The NYC baptisms are reportedly linked to the “Let Us Worship” movement hosted by Sean Feucht, who travels to parts of the country where churches, mosques, and synagogues are shuttered due to coronavirus — even as big-box retailers, grocery stores, and other ‘essential’ businesses have been allowed to remain open throughout the pandemic.
GodTV reported that the movement began after Instagram, which is owned by Facebook, began censoring online worship services that Feucht led.
Here’s another video of the event at Washington Square Park:
“Basically, they are blocking … any narrative except the one they want to push, which is strife, rioting, and violence. And they wouldn’t cover the fact that people are coming together in these places of trauma and they’re bringing hope and bringing healing and bringing restoration and reconciliation,” he told The Stream, according to GodTV in July.
“I would say [it is] hypocritical at best, given the fact that the state government largely endorsed the mass protest that included tens of thousands of people, and also included a lot of chanting and a lot of yelling.
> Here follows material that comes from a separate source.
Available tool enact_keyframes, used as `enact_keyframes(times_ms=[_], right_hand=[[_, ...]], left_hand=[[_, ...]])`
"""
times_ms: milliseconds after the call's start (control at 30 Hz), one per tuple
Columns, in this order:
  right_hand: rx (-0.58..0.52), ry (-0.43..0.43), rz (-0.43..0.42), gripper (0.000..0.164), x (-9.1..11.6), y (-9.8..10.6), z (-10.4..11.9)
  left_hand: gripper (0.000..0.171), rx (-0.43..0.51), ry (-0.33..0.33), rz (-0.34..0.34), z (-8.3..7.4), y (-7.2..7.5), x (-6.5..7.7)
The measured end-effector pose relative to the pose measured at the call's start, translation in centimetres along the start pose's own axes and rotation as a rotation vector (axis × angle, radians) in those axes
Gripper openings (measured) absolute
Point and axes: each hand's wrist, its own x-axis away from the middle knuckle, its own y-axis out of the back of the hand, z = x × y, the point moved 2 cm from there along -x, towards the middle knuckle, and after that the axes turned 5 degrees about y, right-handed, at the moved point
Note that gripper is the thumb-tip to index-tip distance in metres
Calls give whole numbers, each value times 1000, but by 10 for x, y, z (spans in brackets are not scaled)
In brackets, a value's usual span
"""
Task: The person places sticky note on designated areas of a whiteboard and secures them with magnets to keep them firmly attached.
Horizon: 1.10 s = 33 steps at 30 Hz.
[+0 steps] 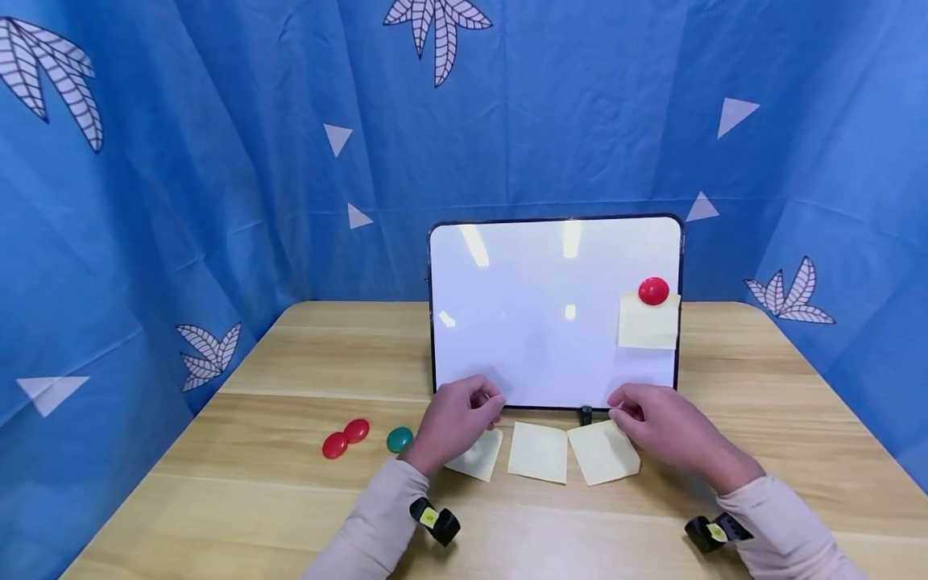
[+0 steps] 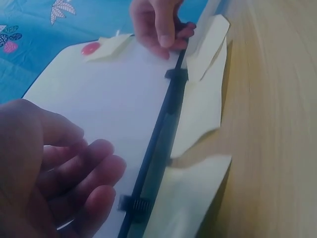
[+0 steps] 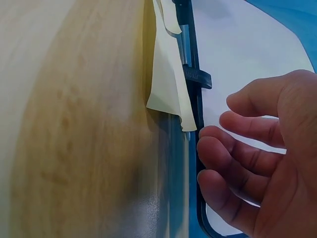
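Left hand [image 1: 458, 417], right hand [image 1: 661, 420] loosely curved, half spread, near whiteboard [image 1: 536, 322]; contact unclear.

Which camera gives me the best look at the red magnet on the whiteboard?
The head view: it shows the red magnet clearly and uncovered, at the top of a sticky note. The left wrist view shows it blurred and slanted; the right wrist view misses it.

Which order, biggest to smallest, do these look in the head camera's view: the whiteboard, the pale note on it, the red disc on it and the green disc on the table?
1. Whiteboard
2. Pale note
3. Red disc and green disc: too alike to rank
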Motion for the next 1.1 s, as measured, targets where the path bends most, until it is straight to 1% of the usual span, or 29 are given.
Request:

And I wasn’t against those, but I am against the hypocritical nature of not allowing the church to meet,” he added.
Christians in other parts of the country are also bypassing in-church restrictions by holding services and acts of faith and worship in an unconventional manner.
Later in July, hundreds of mostly mask-less Christians gathered at Huntington Beach, Calif., to worship and pray, with some getting baptized, the Orange County Register reported.
“When I act, everything feels more intensified,” said actor Stefan Marchand. “It was the same feeling I had when I came out of the water, except it was that times 100. It was the most incredible feeling.”
The services are part revival, part baptism, and part regular worship, the paper added. Costa Mesa couple Jessi and Parker Green began organizing the events July 3, as Gov. Gavin Newsom continued to keep churches shuttered, ostensibly to stop the spread of COVID-19.
After allowing businesses to reopen in the middle of the month, Newsom re-ordered them closed again as coronavirus cases climbed. But none of that seemed to matter to the Huntington Beach worshippers.
“I was worried if anyone would even come,” Jessi Green said of the July 3 event. “But, about 300 people showed up and it was amazing.”
More turned up in the subsequent weeks as word spread via social media.
And earlier this month, Christians gathered in a Walmart in North Versailles, Pa., amid that state’s ongoing COVID-19 church closures.